Now I knew I should have been all gung ho about work to impress both Matt and Kellan, but we’d just fucking gotten home. I needed a few weeks off. And fuck them if they didn’t understand that. When I responded to Matt, my voice came out in a whine. Maybe it wasn’t the best way to deal with him, but I couldn’t help the reaction. “We just finished one. Let’s take a break. Relax.”
The firm, no-nonsense Matt answered me. “We can’t, Griffin. This business is competitive, we have to continuously release new stuff to stay relevant. We need to keep pushing the envelope.”
Irritation ripped up my spine so fast, the hair stood up on my arms. Push the envelope, stay fresh? That was the same shit I’d been saying on tour, when I’d tried to get them to give me five seconds in the sun. Hadn’t meant a damn to them then, so why should it now? “You were fine sticking to the same ole on tour. What’s it matter now?”
My voice echoed my mood, and Matt let out that damn impatient sigh that everyone around me seemed to have mastered. “Griffin…” Just the condescending way he said my name set me off. I wasn’t three, and he wasn’t my dad.
“Don’t ‘Griffin’ me, I have a point and you know it. You guys blew me off, even before the tour, when you flat-out told me no, I couldn’t advance my position. So why should I give you the time of day? What’s in it for me to be a part of this band?”
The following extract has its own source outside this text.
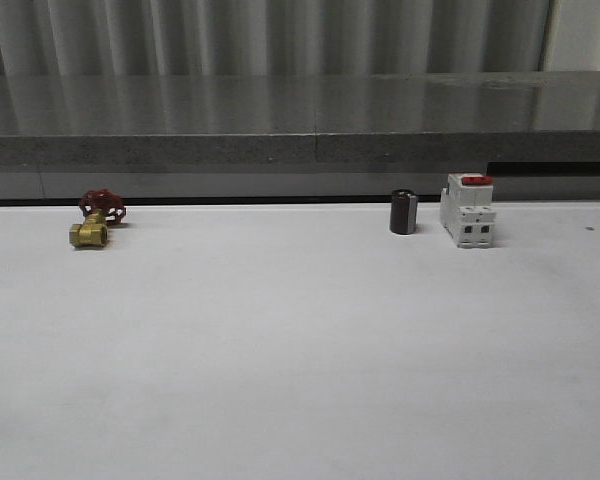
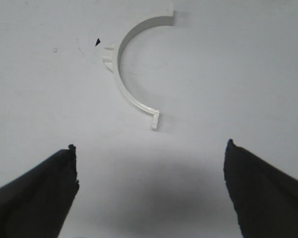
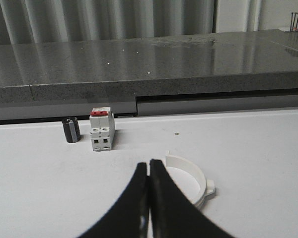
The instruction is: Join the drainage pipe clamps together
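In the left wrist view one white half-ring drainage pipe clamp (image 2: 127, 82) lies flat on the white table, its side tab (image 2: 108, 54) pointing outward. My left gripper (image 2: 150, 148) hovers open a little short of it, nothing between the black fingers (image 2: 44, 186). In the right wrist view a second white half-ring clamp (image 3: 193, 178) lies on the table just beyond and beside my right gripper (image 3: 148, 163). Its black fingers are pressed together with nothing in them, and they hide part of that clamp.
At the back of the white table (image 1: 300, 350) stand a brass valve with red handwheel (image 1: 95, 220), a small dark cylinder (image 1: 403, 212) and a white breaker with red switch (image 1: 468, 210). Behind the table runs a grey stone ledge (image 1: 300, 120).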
Silence fell around my home, and I could feel everyone’s eyes on me. Maybe I should have taken this into the other room. Matt was silent a moment before he answered me. “What’s in it for you is what’s always been in it for you—fame, money, and women. That’s all you care about, all you’ve ever cared about, so don’t act like we’re screwing you over by making sure you get exactly what you love. Rehearsal is tomorrow at three. I’ll see you then.”
He hung up the phone before I could respond, and all I could do was stare at the damn thing and wait for my fluctuating mood to even out. Fame, money, and women? Yeah, maybe that had been my goal in the beginning…and maybe it still was now, but…something was missing. I had a hole in me that wasn’t being filled properly, and FMW just wasn’t enough anymore.
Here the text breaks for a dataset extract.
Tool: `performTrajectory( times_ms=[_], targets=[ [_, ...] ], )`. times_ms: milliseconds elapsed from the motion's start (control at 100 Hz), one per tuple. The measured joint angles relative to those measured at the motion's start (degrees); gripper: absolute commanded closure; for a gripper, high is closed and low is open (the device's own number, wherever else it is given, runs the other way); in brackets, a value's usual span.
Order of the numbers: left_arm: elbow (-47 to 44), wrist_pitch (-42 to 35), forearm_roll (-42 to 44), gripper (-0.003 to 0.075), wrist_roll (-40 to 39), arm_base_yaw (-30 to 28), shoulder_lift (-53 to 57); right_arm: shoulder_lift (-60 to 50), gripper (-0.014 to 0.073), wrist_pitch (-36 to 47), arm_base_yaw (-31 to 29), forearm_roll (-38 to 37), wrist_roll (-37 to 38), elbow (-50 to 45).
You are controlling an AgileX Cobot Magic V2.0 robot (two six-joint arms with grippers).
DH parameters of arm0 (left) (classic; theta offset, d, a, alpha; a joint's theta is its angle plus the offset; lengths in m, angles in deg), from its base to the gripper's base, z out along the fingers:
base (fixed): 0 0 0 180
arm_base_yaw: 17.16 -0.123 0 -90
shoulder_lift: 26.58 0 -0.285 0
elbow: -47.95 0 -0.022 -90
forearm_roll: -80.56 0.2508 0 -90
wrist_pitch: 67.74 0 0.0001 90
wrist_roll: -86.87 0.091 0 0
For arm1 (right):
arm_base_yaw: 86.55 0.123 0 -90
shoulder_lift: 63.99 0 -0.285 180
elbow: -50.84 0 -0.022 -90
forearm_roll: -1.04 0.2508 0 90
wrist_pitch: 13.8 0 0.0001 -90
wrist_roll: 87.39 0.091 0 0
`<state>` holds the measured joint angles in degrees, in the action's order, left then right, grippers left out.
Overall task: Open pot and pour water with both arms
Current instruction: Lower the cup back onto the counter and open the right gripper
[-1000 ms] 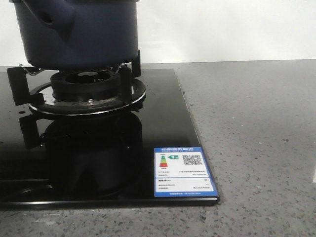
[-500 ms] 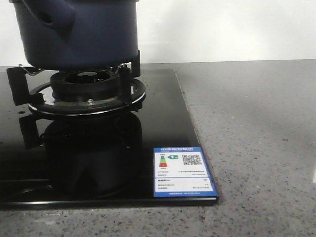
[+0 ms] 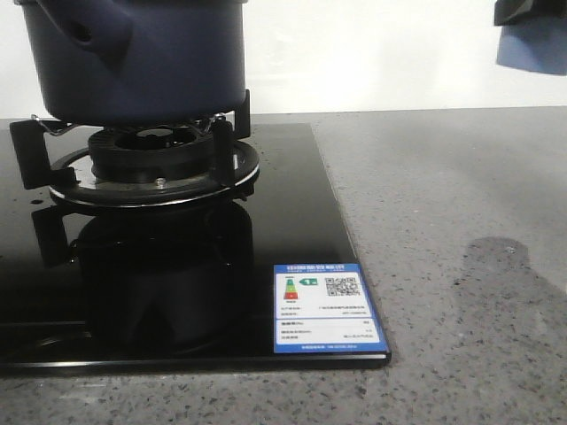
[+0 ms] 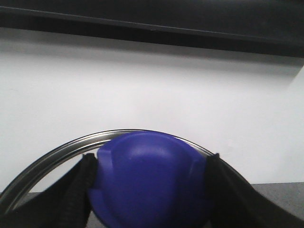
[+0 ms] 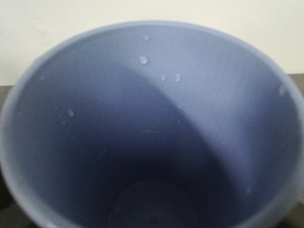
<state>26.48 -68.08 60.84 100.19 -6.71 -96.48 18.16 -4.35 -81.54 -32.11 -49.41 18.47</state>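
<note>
Your navy pot (image 3: 133, 57) sits on the burner grate (image 3: 151, 164) at the far left of the black glass hob (image 3: 292, 230), its top cut off by the frame. To its right the grey table (image 3: 443, 195) lies open, with a dark patch near the right edge. Only the left wrist view shows the left hand (image 4: 149, 190) clamped on the lid's blue knob (image 4: 149, 183). The right wrist view is filled by a light blue cup (image 5: 142, 128), droplets inside; you cannot tell that hand's state.
</note>
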Motion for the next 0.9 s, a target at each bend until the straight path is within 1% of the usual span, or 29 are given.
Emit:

Dad was giving me concerned eyes when I put the phone away. “Everything okay?”
Trying not to sound too disgruntled, I told him, “Yeah. Matt was just being a douche is all, like normal. He says hi, by the way, and wants to hang out while you’re in town.”
Dad’s worry faded away as he smiled. My parents both loved Matt to pieces. Matt used to joke that they wished he was their son and not me, but I knew that wasn’t true. Well, I was pretty sure that wasn’t true. I was the coolest person my parents knew. They had bragging rights for being able to say they’d encoded my DNA. They couldn’t say the same about Matt. He was Uncle Billy’s kid through and through. They even had the same stick poking out their assholes.
I considered bailing on rehearsal, but Matt would just hound me until I showed up, and Mom and Dad wanted to go “watch the show.” I told them a few times there wouldn’t be much of one, since the “show” was mainly going to consist of Matt, Kellan, and Evan huddling around a piece of paper covered with lyrics that, to be brutally honest, didn’t make any sense at all.
They insisted on coming though, along with Liam, Chelsey, and the girls, so the whole damn family was packing up to head out to the countryside. Oh well. At least Dawn and Della would get a kick out of running around Kellan’s farm. Okay, he technically didn’t have a farm since the only animals on the property were a couple of stray cats, but it had that rural, rustic, there-are-pigs-in-the-shed feel to it.